■ Exercise instructions ■
Please copy each line of the data that includes the string "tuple".

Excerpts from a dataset
# # # # #
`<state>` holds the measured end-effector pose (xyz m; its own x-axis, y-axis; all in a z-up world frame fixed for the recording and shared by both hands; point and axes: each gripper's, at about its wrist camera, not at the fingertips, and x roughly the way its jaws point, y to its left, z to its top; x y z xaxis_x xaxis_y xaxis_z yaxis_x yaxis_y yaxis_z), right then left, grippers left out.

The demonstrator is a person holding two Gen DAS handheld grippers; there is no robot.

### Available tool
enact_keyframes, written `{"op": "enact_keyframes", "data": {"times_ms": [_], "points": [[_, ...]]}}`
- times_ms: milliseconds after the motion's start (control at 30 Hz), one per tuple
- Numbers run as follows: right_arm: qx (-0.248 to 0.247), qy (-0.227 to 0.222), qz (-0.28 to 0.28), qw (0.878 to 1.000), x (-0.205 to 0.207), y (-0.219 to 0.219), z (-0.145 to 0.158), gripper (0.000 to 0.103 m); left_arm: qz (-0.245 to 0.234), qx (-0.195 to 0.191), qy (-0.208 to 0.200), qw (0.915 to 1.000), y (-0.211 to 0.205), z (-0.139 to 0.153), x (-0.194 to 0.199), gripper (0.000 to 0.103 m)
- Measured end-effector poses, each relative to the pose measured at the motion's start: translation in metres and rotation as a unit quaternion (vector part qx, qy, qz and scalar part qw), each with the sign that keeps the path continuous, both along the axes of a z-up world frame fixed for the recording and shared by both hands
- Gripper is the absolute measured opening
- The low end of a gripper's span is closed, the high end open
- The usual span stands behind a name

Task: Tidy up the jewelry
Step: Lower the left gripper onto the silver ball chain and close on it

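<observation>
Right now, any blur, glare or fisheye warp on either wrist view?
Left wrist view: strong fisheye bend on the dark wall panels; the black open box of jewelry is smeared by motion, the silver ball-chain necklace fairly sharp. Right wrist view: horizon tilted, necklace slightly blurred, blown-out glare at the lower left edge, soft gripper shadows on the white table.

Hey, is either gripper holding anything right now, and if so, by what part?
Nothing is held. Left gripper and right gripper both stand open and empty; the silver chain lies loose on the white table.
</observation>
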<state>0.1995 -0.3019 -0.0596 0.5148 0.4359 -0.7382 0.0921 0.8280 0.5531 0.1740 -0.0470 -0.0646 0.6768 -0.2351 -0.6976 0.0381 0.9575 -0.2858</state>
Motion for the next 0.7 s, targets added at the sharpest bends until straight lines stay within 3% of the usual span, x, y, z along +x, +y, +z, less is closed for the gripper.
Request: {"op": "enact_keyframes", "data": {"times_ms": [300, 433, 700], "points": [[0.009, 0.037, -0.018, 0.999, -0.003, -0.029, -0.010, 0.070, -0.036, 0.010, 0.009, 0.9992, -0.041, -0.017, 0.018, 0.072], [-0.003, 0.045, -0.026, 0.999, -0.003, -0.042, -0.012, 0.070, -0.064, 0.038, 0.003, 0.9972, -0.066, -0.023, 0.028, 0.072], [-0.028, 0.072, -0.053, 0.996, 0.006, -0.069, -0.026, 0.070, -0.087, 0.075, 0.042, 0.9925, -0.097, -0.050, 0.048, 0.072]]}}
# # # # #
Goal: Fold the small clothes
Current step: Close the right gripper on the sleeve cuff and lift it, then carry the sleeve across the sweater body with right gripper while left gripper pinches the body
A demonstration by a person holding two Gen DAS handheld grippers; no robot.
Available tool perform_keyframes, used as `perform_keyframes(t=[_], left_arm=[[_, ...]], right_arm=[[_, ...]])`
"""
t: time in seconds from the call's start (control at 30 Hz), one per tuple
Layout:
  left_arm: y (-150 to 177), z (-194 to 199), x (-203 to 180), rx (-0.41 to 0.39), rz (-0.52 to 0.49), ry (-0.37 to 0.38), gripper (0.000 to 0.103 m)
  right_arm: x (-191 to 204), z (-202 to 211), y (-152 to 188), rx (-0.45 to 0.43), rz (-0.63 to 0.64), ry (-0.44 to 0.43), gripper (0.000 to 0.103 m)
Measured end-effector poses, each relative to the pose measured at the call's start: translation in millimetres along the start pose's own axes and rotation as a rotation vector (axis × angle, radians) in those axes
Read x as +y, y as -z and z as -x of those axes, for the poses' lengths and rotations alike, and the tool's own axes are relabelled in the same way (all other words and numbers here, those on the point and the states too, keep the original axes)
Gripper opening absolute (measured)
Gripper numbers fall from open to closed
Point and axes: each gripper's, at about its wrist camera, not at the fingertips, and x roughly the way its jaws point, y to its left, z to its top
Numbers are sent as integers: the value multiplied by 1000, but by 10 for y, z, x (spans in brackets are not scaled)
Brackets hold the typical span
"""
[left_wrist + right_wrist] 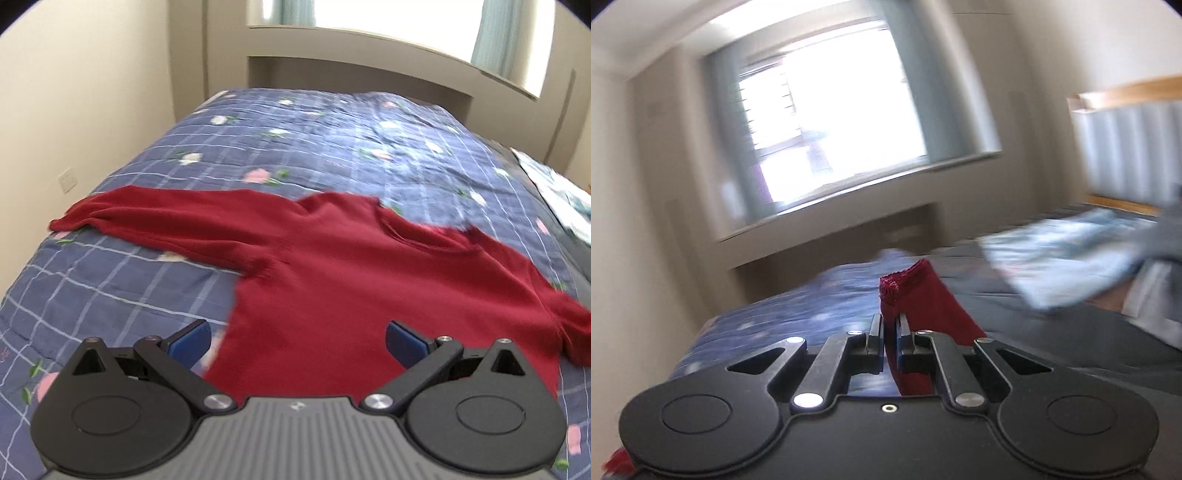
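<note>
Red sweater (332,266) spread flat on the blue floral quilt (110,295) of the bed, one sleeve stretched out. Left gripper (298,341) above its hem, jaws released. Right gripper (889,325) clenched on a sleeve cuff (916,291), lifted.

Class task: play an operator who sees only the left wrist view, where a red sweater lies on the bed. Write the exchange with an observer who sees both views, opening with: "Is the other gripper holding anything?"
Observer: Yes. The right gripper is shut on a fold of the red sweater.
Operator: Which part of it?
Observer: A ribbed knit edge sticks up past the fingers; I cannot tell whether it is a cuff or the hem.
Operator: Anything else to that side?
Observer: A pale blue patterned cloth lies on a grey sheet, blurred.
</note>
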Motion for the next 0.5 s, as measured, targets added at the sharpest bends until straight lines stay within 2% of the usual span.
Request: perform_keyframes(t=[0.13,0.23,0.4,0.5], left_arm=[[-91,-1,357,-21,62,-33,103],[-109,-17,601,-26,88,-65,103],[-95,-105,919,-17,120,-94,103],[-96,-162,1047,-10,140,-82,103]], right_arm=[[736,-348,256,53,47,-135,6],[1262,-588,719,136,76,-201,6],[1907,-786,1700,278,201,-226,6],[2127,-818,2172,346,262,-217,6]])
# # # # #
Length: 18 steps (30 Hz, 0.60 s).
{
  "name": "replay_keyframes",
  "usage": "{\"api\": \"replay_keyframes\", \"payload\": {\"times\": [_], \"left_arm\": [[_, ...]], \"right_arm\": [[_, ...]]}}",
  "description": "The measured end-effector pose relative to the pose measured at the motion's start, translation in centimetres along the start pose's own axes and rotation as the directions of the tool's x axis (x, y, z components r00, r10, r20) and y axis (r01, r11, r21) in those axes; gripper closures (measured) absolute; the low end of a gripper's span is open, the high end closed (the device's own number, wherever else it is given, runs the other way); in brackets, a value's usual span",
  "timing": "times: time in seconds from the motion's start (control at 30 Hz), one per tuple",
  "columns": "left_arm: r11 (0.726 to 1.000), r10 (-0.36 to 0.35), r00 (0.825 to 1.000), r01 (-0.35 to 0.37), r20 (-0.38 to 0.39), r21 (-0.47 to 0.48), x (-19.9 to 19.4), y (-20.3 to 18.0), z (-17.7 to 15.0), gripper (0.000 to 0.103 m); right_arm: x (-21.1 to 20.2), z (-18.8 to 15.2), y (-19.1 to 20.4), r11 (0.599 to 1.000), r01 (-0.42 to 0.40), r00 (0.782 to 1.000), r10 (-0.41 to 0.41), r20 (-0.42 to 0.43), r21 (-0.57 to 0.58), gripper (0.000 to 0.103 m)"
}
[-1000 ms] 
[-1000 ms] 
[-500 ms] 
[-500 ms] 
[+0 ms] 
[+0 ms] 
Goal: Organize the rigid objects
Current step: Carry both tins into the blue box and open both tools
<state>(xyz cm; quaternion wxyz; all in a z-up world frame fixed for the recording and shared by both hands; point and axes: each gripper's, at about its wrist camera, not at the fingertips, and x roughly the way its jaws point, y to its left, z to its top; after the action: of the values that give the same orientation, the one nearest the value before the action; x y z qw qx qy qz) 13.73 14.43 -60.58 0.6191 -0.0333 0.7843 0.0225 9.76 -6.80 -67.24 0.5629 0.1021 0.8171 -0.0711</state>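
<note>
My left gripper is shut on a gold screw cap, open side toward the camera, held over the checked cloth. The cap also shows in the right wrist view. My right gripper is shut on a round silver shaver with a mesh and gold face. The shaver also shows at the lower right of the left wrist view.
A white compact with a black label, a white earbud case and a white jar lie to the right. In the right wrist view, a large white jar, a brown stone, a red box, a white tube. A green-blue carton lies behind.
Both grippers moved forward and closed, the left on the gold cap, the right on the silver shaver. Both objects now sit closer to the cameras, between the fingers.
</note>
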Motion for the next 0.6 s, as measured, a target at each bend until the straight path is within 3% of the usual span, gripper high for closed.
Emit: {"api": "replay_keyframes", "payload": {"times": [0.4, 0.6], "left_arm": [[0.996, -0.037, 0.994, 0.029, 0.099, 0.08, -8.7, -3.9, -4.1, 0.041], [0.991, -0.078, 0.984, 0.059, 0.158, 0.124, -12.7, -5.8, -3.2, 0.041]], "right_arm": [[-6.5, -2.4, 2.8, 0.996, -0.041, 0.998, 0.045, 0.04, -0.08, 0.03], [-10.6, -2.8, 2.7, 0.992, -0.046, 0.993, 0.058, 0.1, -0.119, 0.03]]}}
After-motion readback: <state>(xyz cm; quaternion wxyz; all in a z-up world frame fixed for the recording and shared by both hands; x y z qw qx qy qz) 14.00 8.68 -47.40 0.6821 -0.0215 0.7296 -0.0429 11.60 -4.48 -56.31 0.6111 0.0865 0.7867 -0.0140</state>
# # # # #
■ Answer for the task ■
- times_ms: milliseconds after the motion's start (control at 30 Hz), one per tuple
t: time in seconds from the call's start (control at 30 Hz), one per tuple
  "timing": "times: time in seconds from the motion's start (control at 30 Hz), one per tuple",

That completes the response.